WORK ORDER. Isolate every line in the records below with "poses" in it.

[Stored records]

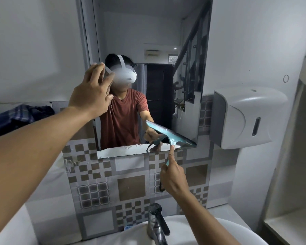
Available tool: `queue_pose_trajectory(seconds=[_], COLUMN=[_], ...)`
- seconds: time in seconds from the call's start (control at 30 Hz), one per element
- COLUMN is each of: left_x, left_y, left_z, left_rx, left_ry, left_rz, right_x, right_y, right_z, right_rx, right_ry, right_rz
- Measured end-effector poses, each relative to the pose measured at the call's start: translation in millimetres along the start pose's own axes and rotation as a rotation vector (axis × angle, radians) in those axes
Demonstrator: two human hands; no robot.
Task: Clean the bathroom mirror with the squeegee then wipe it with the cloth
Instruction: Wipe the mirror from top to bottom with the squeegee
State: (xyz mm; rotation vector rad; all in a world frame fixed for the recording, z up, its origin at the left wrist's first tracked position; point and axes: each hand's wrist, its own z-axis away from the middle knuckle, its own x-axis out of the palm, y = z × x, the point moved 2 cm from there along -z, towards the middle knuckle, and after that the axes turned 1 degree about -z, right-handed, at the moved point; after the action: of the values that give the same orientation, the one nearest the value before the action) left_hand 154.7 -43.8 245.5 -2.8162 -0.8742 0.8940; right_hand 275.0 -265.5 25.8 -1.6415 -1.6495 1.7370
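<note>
The tall mirror [148, 41] hangs on the wall above the sink. My right hand [175, 175] grips the handle of a light blue squeegee [173, 134], index finger stretched up along the handle. Its blade lies tilted against the mirror's lower right corner. My left hand [92, 91] is raised with fingers spread and straight, at the mirror's left edge. A dark blue checked cloth [21, 115] lies bunched on the ledge at the left, apart from both hands.
A white paper dispenser [245, 117] sticks out from the wall right of the mirror. Below are the patterned tile backsplash [131, 188], a chrome faucet [157, 225] and the white sink [228, 232]. A recessed shelf [293, 174] is at the far right.
</note>
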Motion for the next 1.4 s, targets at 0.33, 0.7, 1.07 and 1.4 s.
queue_pose_trajectory(seconds=[0.33,0.7,1.07,1.4], left_x=[0.3,-2.5,-1.1,-1.0], left_y=[-2.2,-3.9,-3.6,0.5], left_z=[0.0,-1.4,-0.8,-0.1], left_rx=[0.002,0.001,0.003,-0.021], left_ry=[-0.001,-0.017,-0.028,-0.019], left_rz=[-0.008,-0.042,-0.070,-0.061], right_x=[43.8,105.5,159.4,142.9], right_y=[-29.2,-56.1,-55.6,-27.0], right_z=[8.0,38.1,51.0,57.7], right_rx=[0.054,0.026,-0.036,-0.015], right_ry=[0.036,-0.126,-0.154,-0.210], right_rz=[-0.349,-0.455,-0.250,0.078])
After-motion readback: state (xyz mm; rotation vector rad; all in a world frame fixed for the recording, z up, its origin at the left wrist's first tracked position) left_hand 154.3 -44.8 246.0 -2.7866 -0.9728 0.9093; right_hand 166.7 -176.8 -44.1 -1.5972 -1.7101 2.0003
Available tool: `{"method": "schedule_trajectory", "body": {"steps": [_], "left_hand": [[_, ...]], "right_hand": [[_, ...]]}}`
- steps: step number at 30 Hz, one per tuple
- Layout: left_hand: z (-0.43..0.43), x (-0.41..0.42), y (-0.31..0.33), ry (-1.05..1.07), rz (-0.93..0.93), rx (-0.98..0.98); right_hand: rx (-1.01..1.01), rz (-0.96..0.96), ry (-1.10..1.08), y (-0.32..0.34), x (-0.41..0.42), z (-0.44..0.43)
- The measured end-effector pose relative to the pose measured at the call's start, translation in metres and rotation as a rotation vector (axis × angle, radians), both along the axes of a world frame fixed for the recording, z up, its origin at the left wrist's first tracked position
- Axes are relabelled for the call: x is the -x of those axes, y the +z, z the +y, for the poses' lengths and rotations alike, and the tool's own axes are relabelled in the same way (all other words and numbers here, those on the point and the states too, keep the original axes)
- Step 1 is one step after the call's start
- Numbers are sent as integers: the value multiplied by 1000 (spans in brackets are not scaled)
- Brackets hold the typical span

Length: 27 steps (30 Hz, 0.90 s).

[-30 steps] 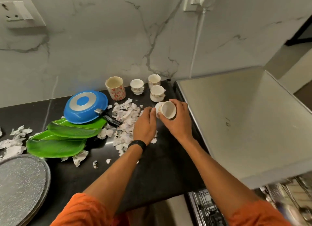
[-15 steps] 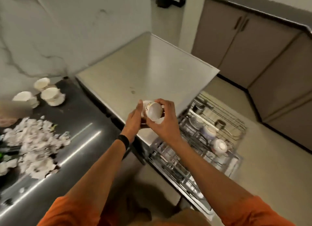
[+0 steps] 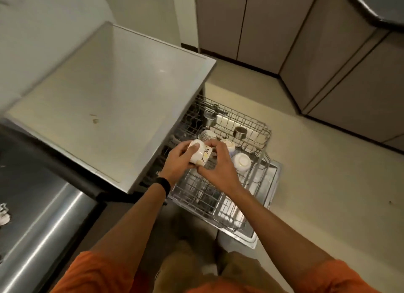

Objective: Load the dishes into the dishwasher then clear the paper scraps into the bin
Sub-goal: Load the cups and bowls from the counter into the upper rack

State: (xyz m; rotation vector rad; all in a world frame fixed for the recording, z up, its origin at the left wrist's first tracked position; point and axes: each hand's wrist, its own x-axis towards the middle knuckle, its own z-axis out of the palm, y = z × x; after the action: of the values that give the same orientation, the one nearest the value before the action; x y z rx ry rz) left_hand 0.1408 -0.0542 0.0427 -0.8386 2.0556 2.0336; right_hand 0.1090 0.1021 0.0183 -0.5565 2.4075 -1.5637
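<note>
The dishwasher rack (image 3: 197,193) stands pulled out and partly loaded. Upturned cups (image 3: 240,160) and a steel tumbler (image 3: 239,132) sit in it, with much wire still bare. Loading looks about midway, and clearing the scraps looks unstarted, since white bits (image 3: 4,217) lie on the counter. The right hand (image 3: 219,168) and left hand (image 3: 175,163) both grip a teacup (image 3: 201,156) just above the rack. It is glossy white with gold-and-black markings, and it is tipped on its side.

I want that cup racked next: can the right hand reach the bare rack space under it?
Probably yes: the right hand, holding the cup with the left hand, hovers over a bare stretch of the rack, and nothing visible lies between.
</note>
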Motion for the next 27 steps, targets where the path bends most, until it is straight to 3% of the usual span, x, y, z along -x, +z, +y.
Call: {"method": "schedule_trajectory", "body": {"steps": [4, 7, 17, 27], "left_hand": [[10, 20, -29, -150, -4, 234], [15, 39, -46, -207, 15, 294], [10, 85, -117, -69, -114, -27], [13, 85, -223, -38, -307, 102]], "right_hand": [[-98, -42, 87, -20, 24, 25], [-175, -85, 108, -28, 48, 34], [-225, -290, 123, -86, 102, 33], [-379, -493, 129, -172, 101, 17]]}}
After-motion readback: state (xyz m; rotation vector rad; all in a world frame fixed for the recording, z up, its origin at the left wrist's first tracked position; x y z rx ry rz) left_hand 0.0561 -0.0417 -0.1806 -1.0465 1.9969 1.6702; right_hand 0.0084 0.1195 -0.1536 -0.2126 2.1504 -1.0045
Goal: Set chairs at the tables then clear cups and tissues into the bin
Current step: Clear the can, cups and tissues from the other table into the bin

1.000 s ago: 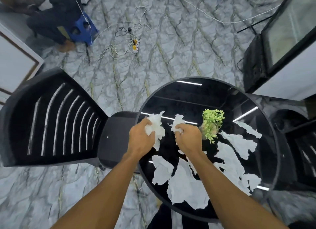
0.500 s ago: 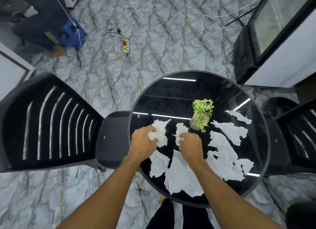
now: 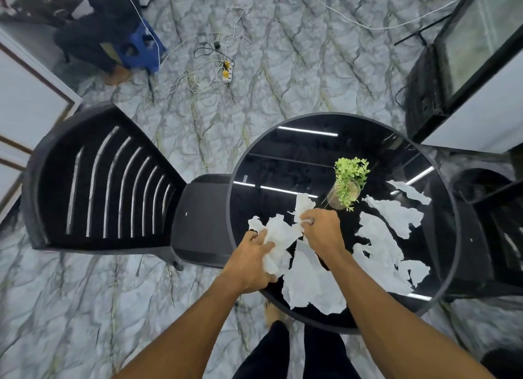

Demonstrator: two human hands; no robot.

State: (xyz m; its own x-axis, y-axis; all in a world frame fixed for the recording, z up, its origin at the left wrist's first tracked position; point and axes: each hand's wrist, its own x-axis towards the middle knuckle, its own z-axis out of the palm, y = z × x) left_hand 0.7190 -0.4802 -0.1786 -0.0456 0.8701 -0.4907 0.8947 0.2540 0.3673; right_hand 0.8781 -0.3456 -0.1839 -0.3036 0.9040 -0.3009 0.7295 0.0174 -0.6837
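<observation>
The round black table [image 3: 297, 155] is standing with a chair [image 3: 107, 180] tucked at its left edge. Torn white tissues [image 3: 379, 245] are lying all over the tabletop, with a big tissue [image 3: 308, 282] at the near edge and more toward the right edge. The left hand [image 3: 249, 265] is gripping a bunch [image 3: 278, 237] of tissue at the near left edge, fingers curled round it. The right hand [image 3: 322, 231] is pinching another piece [image 3: 304, 204] near the middle, just beside the plant [image 3: 351, 174] in its glass. No cups or bin are showing.

Here is what I think may be going wrong. The tissue is thin, so a hard pull may be ripping it and leaving bits behind. The big tissue is lying close to the near edge, so a sweeping arm may be knocking it to the floor. The right hand is working close to the plant, and a bump may be tipping it over
</observation>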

OUTPUT FOR THIS TASK.
- Measured end-effector poses, each relative to the pose measured at the call's start: translation in millimetres along the start pose's own axes and rotation as a rotation vector (axis × angle, radians) in those axes
- Axes are relabelled for the call: x is the -x of those axes, y the +z, z the +y, for the poses' lengths and rotations alike, and the tool's own axes are relabelled in the same way (all other words and numbers here, those on the point and the states too, keep the original axes)

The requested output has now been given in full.